During the bad times, Ted Mills, 32, a public relations executive in Los Angeles, sought safety in municipal bonds, mortgage-backed securities and high-yield corporate bonds. But he decided to raise his stake in equities over the summer, after watching the market sustain the rally it started in March.
"I really felt confident that the market was going to rebound, especially if interest rates were kept low," Mills said. "What I wanted to do was make some profit. ... I'm not trying to time the market, but I actually do want to make a profit before I turn 65."
Mills considers himself a moderately aggressive investor; knowing when to get out of a rising market takes some discipline, he said.
"I'm not day trading, but if I can go into a fund for however many months, and I've held onto it long enough to avoid high capital gains, and it goes up in value 10, 15, or 20 percent, then I feel I do need to sell," Mills said. "I don't want to wait for another period when there's a downturn and all the gains I've made are gone and I'm back to flat even again."

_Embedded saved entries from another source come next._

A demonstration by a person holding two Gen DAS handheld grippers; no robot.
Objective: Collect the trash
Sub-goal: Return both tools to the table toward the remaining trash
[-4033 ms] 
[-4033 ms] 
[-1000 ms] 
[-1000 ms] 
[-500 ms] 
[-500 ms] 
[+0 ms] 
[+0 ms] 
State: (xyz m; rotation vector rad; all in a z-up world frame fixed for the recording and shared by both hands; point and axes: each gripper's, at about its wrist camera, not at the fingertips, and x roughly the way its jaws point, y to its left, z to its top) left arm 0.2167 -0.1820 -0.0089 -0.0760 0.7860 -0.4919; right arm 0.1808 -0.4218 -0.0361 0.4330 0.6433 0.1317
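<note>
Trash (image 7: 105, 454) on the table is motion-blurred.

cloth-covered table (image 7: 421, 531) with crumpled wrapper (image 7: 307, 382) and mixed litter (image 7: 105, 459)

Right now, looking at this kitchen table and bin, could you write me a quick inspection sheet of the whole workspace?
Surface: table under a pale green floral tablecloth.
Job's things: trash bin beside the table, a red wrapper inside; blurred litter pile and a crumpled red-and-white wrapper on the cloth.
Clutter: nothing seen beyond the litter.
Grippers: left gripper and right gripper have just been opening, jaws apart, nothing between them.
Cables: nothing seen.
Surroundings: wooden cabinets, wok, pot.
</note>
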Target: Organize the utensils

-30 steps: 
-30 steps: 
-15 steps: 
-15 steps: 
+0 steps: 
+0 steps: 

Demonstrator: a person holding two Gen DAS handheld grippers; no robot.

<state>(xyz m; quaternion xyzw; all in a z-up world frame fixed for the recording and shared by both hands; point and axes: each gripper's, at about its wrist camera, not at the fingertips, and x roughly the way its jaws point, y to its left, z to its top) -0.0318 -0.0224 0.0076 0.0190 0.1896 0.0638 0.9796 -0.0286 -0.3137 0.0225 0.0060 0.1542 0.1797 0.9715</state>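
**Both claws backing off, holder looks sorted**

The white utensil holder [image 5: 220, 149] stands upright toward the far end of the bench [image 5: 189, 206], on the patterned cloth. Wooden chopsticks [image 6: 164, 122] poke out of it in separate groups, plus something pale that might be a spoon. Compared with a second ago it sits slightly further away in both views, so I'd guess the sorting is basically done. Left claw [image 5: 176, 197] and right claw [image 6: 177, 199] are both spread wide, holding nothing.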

In June 2002, when the market saw several down weeks, 30-year-old Julie Keslik liquidated her portfolio of blue-chip stocks. She sold off holdings in AT&T;, McDonald's, Home Depot, Wells Fargo, Microsoft and Cisco Systems -- and figures she lost about $40,000.
But she's not sorry about cashing out ahead of this year's rally because she used the money to buy a $282,000 home in Minneapolis, which she says is worth about $450,000 today. Now Keslik is thinking about buying more stock, but she's in no rush.
"I want to see a little more traction in the market before getting back in and when I do, I am going to be a lot more cautious than before," she said.